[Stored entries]

☆ ☆ ☆

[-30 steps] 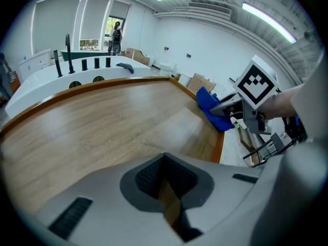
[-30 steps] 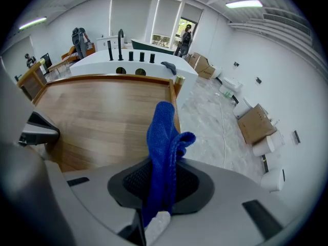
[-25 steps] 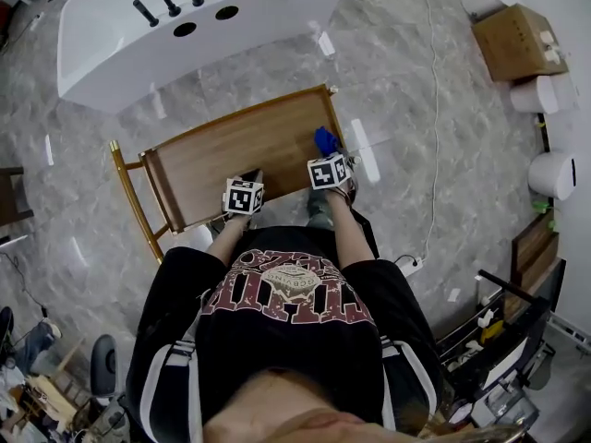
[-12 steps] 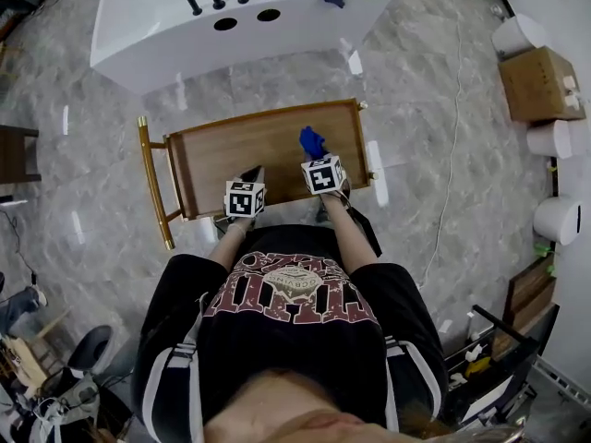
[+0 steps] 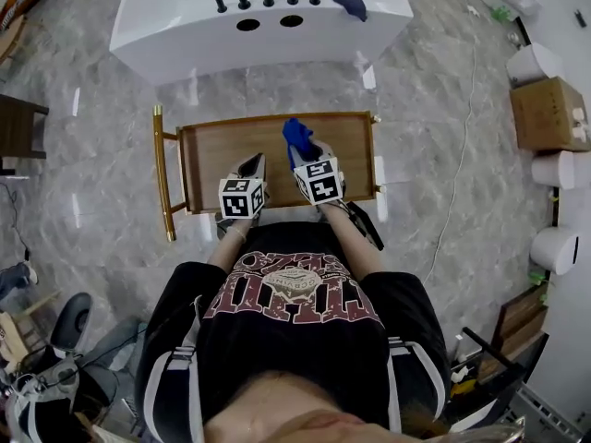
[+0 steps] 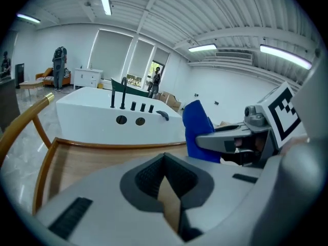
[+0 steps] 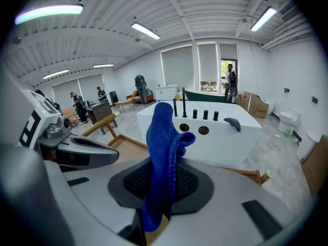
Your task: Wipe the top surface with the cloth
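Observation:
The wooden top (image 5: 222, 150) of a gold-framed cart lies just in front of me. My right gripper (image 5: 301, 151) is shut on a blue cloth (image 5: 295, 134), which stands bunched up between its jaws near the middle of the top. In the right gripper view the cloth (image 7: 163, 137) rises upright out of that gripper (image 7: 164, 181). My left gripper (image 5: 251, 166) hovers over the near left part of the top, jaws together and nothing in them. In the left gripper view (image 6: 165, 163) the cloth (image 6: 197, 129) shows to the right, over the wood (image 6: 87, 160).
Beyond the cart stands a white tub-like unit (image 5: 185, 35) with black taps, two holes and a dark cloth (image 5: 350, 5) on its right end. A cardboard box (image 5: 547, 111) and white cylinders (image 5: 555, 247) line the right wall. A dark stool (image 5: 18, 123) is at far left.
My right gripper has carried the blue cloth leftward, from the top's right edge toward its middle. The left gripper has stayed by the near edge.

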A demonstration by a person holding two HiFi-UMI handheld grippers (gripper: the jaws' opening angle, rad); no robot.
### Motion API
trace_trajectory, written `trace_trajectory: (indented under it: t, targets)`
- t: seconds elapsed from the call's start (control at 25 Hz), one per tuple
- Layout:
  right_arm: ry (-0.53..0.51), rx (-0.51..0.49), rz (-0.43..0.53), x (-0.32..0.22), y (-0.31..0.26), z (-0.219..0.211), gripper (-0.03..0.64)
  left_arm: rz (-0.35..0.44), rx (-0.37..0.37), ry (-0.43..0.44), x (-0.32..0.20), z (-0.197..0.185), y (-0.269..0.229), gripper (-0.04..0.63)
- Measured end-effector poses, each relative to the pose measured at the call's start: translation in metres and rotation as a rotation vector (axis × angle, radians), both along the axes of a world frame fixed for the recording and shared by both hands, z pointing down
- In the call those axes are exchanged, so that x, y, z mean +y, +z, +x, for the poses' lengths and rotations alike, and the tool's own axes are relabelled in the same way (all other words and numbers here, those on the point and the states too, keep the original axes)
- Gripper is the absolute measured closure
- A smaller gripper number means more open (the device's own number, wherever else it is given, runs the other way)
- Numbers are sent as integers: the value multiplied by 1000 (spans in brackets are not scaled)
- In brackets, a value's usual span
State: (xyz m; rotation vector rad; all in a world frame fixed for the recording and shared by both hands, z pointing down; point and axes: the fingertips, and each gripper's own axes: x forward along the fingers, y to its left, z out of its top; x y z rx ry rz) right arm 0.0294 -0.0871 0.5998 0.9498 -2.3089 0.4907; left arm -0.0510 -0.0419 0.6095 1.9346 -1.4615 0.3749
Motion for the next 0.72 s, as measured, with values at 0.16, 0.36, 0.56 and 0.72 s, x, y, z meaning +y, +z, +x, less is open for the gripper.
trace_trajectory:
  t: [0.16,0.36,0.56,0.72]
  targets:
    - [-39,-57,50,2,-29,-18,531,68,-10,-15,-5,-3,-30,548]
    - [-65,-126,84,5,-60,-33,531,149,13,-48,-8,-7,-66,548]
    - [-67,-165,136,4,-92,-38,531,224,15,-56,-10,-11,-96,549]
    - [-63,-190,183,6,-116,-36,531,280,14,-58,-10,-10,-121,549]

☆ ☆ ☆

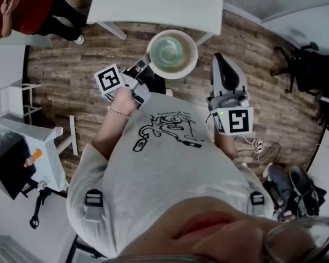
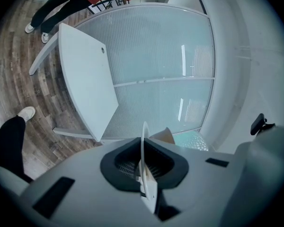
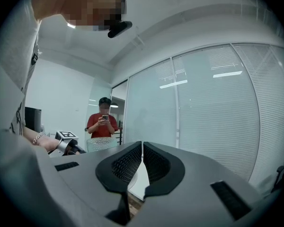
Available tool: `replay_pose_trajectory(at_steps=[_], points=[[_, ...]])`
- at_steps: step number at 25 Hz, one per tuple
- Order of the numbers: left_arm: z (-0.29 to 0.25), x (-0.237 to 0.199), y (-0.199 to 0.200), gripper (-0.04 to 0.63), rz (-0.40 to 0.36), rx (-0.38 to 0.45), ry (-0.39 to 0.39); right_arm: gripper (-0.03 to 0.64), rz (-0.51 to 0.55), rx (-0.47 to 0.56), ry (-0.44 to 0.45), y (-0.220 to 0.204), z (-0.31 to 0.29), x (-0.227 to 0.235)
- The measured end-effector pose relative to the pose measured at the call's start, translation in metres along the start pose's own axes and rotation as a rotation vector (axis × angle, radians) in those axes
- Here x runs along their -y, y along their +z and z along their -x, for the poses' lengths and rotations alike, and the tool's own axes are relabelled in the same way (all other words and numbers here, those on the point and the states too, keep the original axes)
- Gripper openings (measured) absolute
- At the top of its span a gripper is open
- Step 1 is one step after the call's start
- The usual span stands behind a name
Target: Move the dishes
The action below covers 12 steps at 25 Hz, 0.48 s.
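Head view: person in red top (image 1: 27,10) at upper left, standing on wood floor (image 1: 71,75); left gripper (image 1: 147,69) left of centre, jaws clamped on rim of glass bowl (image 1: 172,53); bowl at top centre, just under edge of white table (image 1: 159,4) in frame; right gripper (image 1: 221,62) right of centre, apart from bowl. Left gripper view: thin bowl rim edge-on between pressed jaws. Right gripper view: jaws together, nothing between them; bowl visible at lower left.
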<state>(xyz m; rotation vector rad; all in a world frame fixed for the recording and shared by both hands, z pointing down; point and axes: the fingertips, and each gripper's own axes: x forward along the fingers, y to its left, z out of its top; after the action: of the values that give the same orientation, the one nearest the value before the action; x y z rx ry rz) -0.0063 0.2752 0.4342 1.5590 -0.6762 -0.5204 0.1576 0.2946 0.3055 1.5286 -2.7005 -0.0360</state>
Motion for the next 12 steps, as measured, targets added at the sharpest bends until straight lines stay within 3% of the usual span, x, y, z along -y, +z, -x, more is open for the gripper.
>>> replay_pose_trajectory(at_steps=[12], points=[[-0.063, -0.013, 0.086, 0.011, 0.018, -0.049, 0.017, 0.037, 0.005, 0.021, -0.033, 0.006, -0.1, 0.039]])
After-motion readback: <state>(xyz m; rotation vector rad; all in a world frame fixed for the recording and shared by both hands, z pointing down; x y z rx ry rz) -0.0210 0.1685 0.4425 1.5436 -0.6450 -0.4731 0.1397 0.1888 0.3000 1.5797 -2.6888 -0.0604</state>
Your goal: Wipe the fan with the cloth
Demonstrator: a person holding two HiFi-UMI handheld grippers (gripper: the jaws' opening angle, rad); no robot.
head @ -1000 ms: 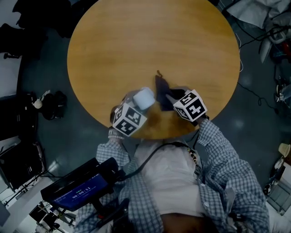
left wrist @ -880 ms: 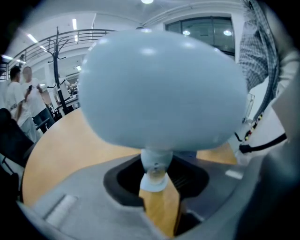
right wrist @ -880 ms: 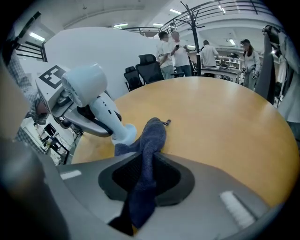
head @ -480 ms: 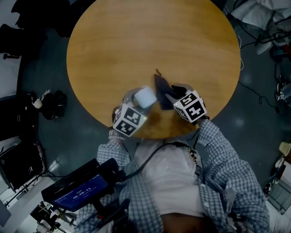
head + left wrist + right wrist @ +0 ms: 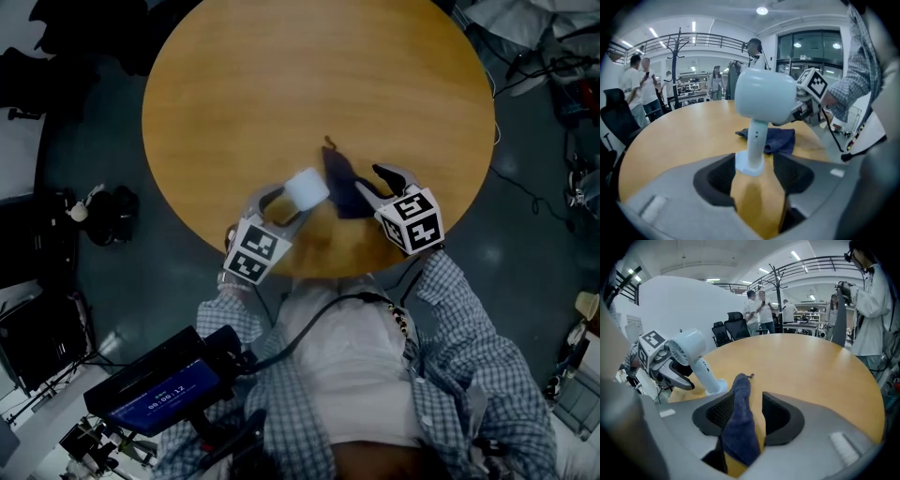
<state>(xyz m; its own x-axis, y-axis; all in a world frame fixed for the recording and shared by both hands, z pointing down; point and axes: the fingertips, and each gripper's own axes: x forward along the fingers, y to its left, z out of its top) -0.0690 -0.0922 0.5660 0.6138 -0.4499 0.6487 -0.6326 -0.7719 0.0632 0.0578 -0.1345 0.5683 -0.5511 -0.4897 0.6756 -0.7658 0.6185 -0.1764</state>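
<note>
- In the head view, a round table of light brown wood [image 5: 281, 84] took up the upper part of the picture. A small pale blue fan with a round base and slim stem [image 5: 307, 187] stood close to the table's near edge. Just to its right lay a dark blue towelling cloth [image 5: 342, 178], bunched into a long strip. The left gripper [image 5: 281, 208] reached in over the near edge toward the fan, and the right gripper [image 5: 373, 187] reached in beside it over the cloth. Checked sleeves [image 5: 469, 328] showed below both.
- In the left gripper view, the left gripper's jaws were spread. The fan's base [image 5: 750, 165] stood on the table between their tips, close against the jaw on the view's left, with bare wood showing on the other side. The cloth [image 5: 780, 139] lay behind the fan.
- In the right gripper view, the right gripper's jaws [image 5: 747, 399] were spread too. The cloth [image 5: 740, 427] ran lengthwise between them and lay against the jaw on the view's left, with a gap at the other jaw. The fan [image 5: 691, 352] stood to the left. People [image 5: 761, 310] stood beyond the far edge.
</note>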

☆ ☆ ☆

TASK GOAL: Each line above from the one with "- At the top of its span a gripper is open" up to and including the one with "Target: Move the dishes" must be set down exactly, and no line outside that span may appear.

WRITTEN SOLUTION:
- At the top of its span a gripper is open
- Step 1 is one step after the call's start
- The usual span stands behind a name
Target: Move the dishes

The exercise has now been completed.